ASSIGNED TASK. Leave out the pictures and restate every entry word for word.

AVAILABLE RECORDS.
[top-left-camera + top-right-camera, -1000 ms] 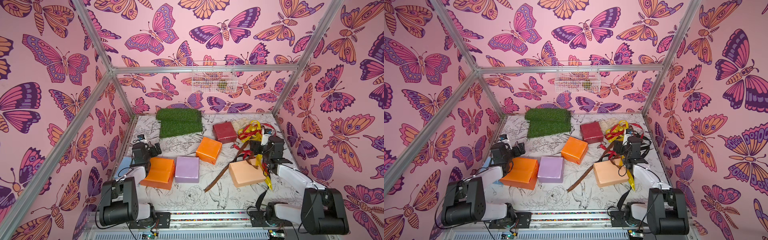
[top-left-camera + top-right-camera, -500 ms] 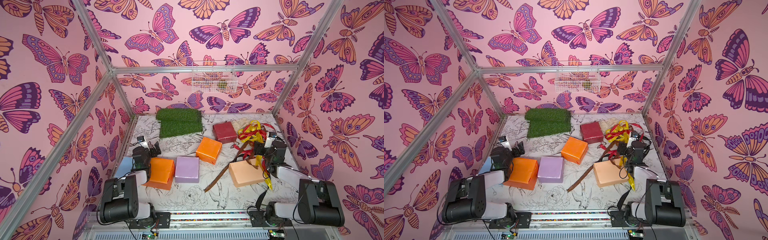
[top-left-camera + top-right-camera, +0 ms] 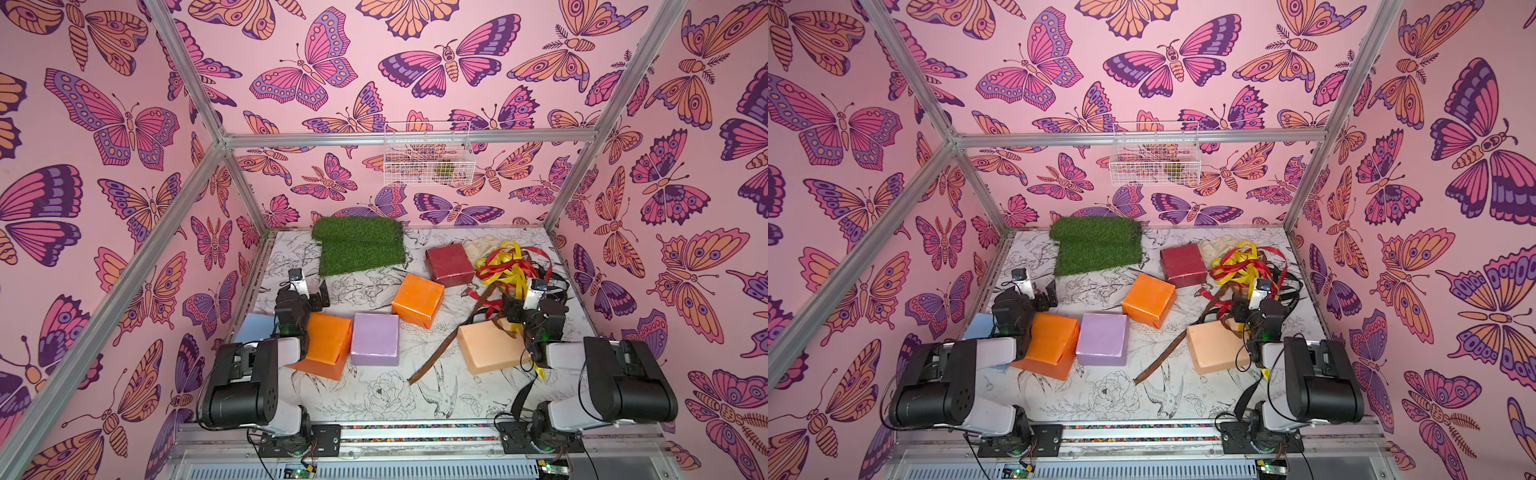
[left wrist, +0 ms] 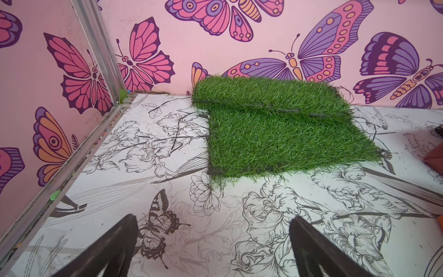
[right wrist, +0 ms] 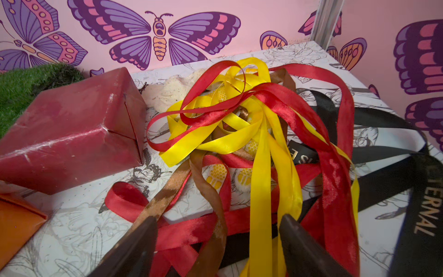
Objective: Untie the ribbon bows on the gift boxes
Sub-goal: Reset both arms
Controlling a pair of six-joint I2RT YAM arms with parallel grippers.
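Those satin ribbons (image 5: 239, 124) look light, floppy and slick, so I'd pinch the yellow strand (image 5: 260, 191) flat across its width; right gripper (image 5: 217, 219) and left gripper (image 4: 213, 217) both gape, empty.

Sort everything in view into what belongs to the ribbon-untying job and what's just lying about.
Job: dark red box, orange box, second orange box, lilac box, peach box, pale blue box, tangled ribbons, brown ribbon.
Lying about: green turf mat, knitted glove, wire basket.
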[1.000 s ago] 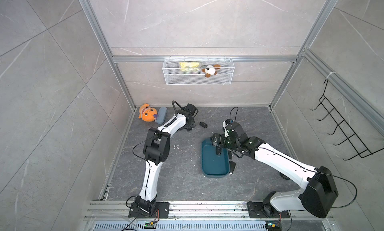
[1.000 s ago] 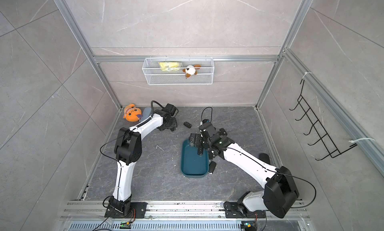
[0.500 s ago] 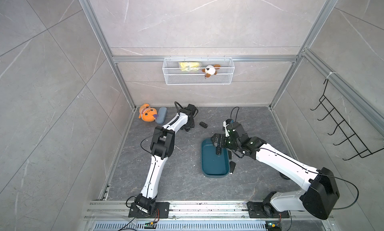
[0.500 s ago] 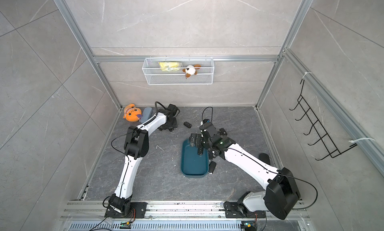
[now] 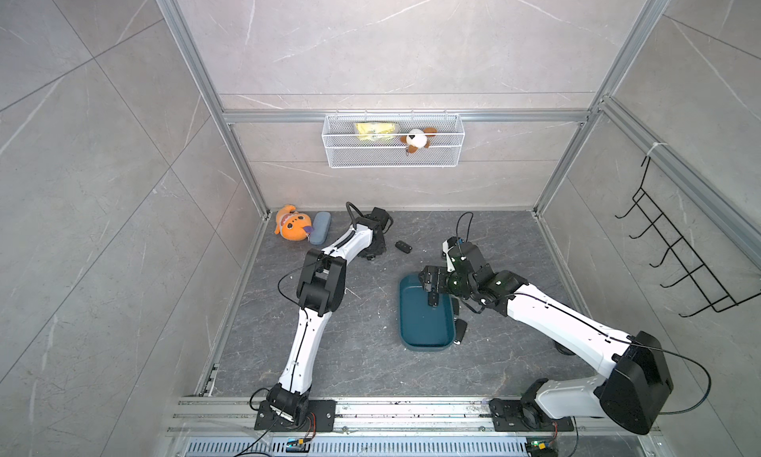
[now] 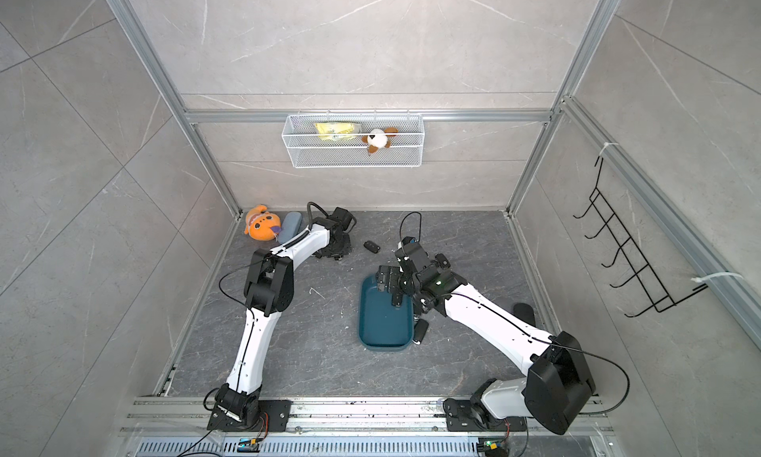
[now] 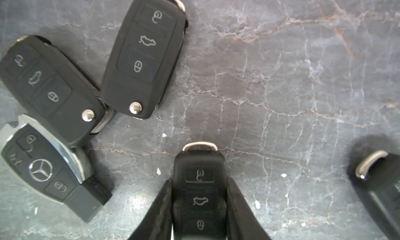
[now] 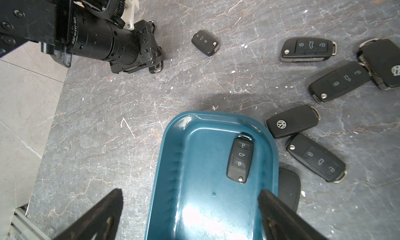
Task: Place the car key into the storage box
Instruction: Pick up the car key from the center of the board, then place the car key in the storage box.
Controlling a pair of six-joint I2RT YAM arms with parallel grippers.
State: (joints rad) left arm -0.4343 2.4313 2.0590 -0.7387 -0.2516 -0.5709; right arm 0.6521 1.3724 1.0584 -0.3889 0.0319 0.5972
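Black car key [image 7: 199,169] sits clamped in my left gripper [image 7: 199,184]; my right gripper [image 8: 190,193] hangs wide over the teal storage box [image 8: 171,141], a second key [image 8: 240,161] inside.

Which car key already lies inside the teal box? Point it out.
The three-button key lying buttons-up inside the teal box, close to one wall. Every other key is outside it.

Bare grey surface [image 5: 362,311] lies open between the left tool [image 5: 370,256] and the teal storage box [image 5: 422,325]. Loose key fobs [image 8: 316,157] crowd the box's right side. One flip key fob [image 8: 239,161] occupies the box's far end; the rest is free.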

TASK RESPONSE.
[top-left-camera + top-right-camera, -1000 ms] 
[top-left-camera + top-right-camera, -500 ms] 
[top-left-camera + top-right-camera, +0 ms] 
[left wrist, +0 ms] 
[right wrist, +0 ms] 
Objective: Untie the ribbon bows on the gift boxes
Sub-goal: Reset both arms
Controlling a pair of six-joint I2RT YAM arms with parallel grippers.
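Those satin ribbons (image 5: 239, 124) look light, floppy and slick, so I'd pinch the yellow strand (image 5: 260, 191) flat across its width; right gripper (image 5: 217, 219) and left gripper (image 4: 213, 217) both gape, empty.

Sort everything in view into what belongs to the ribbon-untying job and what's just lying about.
Job: dark red box, orange box, second orange box, lilac box, peach box, pale blue box, tangled ribbons, brown ribbon.
Lying about: green turf mat, knitted glove, wire basket.
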[1.000 s ago] 
[1.000 s ago] 
[0.500 s ago] 
[0.500 s ago] 
[now] 
[now] 
[now] 
[now] 
Task: Place the car key into the storage box
Instruction: Pick up the car key from the center of the board, then place the car key in the storage box.
Controlling a pair of six-joint I2RT YAM arms with parallel grippers.
State: (joints rad) left arm -0.4343 2.4313 2.0590 -0.7387 -0.2516 -0.5709; right arm 0.6521 1.3724 1.0584 -0.3889 0.0319 0.5972
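Black car key [image 7: 199,169] sits clamped in my left gripper [image 7: 199,184]; my right gripper [image 8: 190,193] hangs wide over the teal storage box [image 8: 171,141], a second key [image 8: 240,161] inside.

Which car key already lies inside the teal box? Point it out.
The three-button key lying buttons-up inside the teal box, close to one wall. Every other key is outside it.

Bare grey surface [image 5: 362,311] lies open between the left tool [image 5: 370,256] and the teal storage box [image 5: 422,325]. Loose key fobs [image 8: 316,157] crowd the box's right side. One flip key fob [image 8: 239,161] occupies the box's far end; the rest is free.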

The complete answer has now been given.